Bryan tertegun sebelum ia menyunggingkan senyum tipis. Ah.. rasanya Bryan sangat senang sekali hari ini.
Sasya begitu perhatian terhadapnya.
Dering ponsel Bryan membuat Sasya menghentikan gerakan mengusap rambut Bryan.
Farrel..
Bryan segera mengangkat telponnya,
"Halo Boss?" Ujar Farrel diseberang sana.
Bryan tersenyum, "Ya, bagaimana?"
"Saya sudah mendapatkan tanahnya." Kali ini suara Farrel terdengar lebih lega.
"Bagus kalo gitu, kamu segera kesana liat tempatnya. Nanti saya kirim desain lewat e-mail kamu."
"Ah ya? Oke.. saya akan segera kesana mengurusnya."
Bryan pun mengirim desain rumah, dan kebun yang sangat indah.
Sasya sejak tadi memperhatikan Bryan, ia mengernyit saat matanya tak sengaja melihat desain rumah.
"Apa Bryan mau bikin rumah?" Tanyanya dalam hati.

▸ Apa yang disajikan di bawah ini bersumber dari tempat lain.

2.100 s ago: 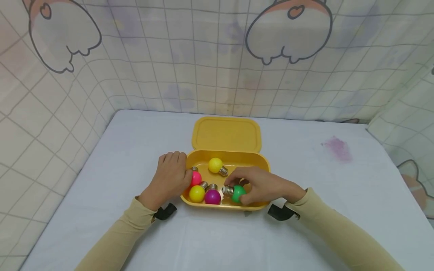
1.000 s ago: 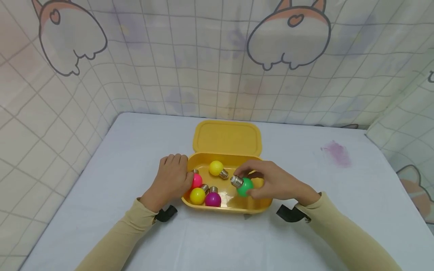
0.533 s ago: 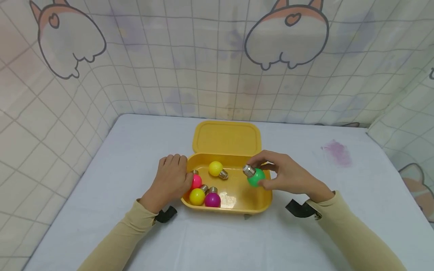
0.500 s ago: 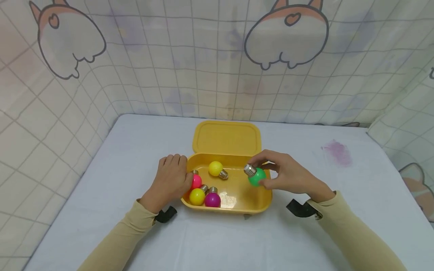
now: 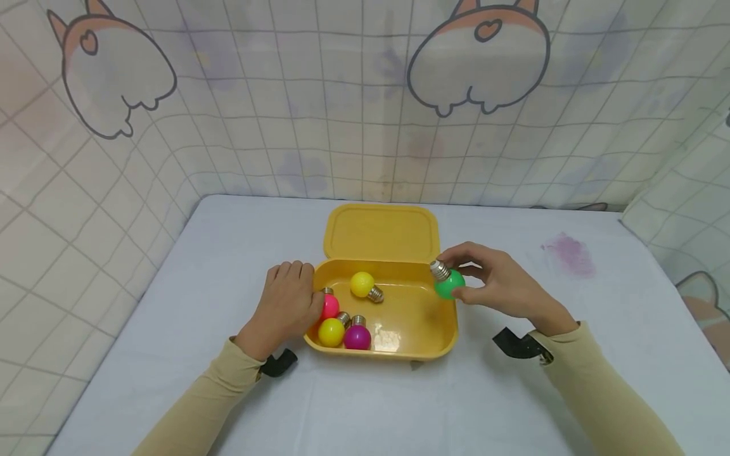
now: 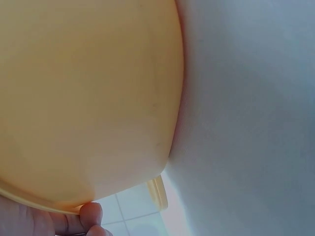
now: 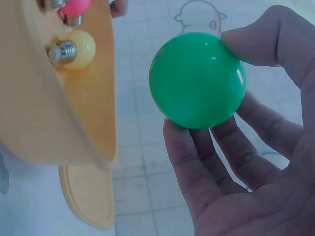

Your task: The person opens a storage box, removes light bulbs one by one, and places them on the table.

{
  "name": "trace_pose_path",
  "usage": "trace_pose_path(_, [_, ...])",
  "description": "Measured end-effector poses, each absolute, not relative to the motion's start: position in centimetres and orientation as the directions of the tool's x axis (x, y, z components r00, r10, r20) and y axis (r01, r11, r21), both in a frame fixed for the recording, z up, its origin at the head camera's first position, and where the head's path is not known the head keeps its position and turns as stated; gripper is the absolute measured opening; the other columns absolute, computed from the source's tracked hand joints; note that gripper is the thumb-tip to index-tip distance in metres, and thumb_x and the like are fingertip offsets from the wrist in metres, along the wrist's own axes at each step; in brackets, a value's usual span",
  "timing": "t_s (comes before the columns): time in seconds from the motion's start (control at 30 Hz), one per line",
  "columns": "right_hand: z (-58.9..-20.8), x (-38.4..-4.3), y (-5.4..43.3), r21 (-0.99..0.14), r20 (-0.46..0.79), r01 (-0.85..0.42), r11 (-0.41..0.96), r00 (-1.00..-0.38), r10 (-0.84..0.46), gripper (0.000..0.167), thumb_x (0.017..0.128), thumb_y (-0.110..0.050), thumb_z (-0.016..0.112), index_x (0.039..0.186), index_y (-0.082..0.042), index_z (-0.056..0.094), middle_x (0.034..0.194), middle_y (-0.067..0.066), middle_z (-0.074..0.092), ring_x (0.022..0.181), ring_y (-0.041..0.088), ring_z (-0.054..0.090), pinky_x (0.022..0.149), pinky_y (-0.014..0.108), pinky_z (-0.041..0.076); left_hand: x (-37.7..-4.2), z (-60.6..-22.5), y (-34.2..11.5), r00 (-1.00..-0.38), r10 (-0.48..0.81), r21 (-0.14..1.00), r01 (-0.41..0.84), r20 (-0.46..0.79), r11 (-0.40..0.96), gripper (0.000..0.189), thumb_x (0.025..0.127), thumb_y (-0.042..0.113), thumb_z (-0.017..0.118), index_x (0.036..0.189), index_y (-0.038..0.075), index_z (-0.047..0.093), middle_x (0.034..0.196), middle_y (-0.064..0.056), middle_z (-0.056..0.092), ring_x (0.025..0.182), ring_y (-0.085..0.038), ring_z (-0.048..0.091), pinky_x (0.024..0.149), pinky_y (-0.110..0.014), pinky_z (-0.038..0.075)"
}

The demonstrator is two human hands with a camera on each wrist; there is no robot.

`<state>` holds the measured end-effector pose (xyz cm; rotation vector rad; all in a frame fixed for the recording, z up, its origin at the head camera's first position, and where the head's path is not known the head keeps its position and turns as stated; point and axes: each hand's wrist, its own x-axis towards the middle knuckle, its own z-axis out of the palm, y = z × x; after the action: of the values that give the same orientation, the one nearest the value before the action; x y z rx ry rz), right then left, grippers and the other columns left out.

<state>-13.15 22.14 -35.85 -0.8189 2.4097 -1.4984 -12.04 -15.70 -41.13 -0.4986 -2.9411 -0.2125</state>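
The green bulb [image 5: 450, 285] is up in the air at the right end of the yellow box [image 5: 410, 313], its metal screw base tilted up and toward the box's far side. The right hand [image 5: 504, 282] pinches it by the round globe, thumb on one side and fingers on the other (from the wrist, the globe hides the base altogether).

Inside the box, a yellow bulb [image 5: 362, 284] lies by itself toward the back. Crowded into the near left corner are a pink bulb [image 5: 329, 308], partly covered by the left thumb, a second yellow bulb [image 5: 331, 332] and a purple bulb [image 5: 357, 337]. The left hand [image 5: 287, 301] is clamped on the box's left rim, fingers curled over it.

A yellow lid [image 5: 382, 232] lies along the box's far edge. All this is on a white cloth [image 5: 393, 405] with a pinkish stain [image 5: 570, 254] off to the right; behind hangs a grid-patterned curtain [image 5: 342, 120].
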Motion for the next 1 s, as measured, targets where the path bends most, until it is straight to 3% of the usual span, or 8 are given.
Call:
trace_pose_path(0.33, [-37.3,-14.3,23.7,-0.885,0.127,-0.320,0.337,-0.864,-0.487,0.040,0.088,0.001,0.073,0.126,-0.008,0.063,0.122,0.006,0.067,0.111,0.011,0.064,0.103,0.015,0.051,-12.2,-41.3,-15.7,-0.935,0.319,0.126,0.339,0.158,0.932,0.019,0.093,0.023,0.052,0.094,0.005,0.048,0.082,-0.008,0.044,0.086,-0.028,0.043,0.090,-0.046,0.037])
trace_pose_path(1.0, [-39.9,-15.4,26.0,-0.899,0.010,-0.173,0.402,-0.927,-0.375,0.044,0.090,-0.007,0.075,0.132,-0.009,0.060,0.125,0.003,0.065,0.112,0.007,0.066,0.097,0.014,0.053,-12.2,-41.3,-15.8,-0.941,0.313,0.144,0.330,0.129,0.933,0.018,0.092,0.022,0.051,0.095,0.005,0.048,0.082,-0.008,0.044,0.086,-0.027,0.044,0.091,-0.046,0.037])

"Sayang besok kita pergi keluar kota, kamu mending istirahat lebih awal. Supaya gak kelelahan pas nyampe disana." Gumam Bryan tanpa mengalihkan tatapannya dari laptop tercinta.
"Hah...baiklah." sahut Sasya pasrah. Setelah membersihkan diri, Sasya langsung naik keatas ranjangnya. Tak berapa lama, Sasya menyelami alam mimpinya.